Twitter dismisses a cause of concern for H-1B visa holders: report

The massive layoffs at Twitter have created pressure on employees working on H-1B visas.

Twitter’s mass layoffs had put a lot of pressure on employees who worked as foreign nationals in the United States, especially for H-1B visa holders, according to a report in Forbes. By existing standards, they are now within 60 days and their immigration status is at risk. Finding new employment for these terminated employees, who are in the country while holding an H-1B, is extremely important to maintaining their immigration status, the outlet added.

H-1B visas are nonimmigrant visas that allow foreign workers in skilled occupations to reside and work in the United States for a limited period of time. To qualify for such a visa, a foreign worker must be sponsored by an employer in the United States. Interestingly, Twitter’s new owner Elon Musk also came to the US on an H-1B visa years ago to work, according to the Forbes report.

The outlet said there were about 625 to 670 Twitter employees in H-1B status, or about 8% of the company’s 7,500 employees, based on analysis by the National Foundation for American Policy of US Citizenship and Immigration Services (USCIS) data. With the mass layoffs happening on the microblogging platform, it’s unclear how many foreign nationals have been laid off.

Read also : Restart, then blank screen: How Twitter staff learned he was fired

What this means for employees:

Foreign nationals in the United States work on H-1B, L-1, or O-1 visas. All of these come with a different set of rules. It should be noted that the USCIS regulations of the year 2017 grant H-1B visa holders a “grace period” of 60 days after termination.

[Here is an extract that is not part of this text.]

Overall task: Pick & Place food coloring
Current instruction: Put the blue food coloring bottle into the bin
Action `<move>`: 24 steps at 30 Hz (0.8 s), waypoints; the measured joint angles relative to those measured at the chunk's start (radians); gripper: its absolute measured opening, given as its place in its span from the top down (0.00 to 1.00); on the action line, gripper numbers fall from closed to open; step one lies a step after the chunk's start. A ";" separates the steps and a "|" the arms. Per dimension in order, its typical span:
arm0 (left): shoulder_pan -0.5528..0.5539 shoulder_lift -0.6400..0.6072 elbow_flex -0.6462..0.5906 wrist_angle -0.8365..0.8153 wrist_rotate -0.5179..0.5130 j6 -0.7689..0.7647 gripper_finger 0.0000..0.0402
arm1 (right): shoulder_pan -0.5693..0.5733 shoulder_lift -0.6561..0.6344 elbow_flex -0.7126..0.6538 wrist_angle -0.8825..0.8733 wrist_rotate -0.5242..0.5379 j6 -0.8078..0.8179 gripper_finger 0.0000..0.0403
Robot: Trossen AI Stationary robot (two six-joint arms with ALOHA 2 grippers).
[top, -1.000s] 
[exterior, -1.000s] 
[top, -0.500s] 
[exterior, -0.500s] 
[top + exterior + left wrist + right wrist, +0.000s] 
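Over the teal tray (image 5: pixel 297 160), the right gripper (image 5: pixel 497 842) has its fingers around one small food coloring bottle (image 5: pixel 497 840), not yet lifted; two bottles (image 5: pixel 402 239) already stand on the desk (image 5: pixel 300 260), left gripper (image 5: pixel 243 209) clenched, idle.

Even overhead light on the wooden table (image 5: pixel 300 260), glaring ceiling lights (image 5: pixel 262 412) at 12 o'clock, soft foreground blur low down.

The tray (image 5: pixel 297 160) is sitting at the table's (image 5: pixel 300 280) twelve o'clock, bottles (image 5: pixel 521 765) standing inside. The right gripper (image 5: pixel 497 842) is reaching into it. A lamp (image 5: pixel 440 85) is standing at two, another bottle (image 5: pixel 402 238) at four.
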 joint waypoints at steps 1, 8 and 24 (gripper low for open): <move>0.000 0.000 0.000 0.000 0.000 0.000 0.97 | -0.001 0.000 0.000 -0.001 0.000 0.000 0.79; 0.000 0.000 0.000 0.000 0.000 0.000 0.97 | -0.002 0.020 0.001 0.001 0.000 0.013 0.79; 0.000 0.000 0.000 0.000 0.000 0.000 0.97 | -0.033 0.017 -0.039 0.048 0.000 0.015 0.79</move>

Kevin Miner, a Fragomen partner, told Forbes, “Once employment is terminated, an H-1B visa holder enters a 60-day grace period during which they must leave the United States, apply for a change in status or having a different employer file an H-1B petition or other immigration petition on their behalf,”

He added that if the above is not done, the person is considered to be in violation of their immigration status. Mr. Miner further stated that “H-1B workers benefit from the fact that they have already been counted towards the annual H-1B quota, so it is a little easier for another employer to sponsor them. Employees who hold other types of immigration status, such as an L-1 intra-corporate transfer visa often has a harder time managing their immigration status than someone who has H-1B status because they are an little easier for another employer to file a claim for him in a short period of time.”

What this means for employers:

Employers are required to notify U.S. Citizenship and Immigration Services when there has been a “material change” to the terms and conditions of an approved H-1B petition, such as when the employment of an H-1B employee has been terminated.

According to the official website of the United States Citizenship and Immigration Services, “Your employer will be responsible for the reasonable costs of your return transportation if they terminate your employment before the end of your period of authorized stay. Your employer is not responsible for the cost of your return transportation if you voluntarily resign from your position.”

She adds that the employer pays the H-1B worker a salary that is not less than the salary paid to workers with similar qualifications.

Mr Miner said in an interview with Forbes: “It is particularly important for employers to ensure that these requirements are met, as they can be subject to significant fines and back pay if this is not In addition, dismissals that result from a layoff can sometimes cause a terminated employee to be unhappy with their former employer and therefore more likely to file a complaint with the government regarding immigration compliance.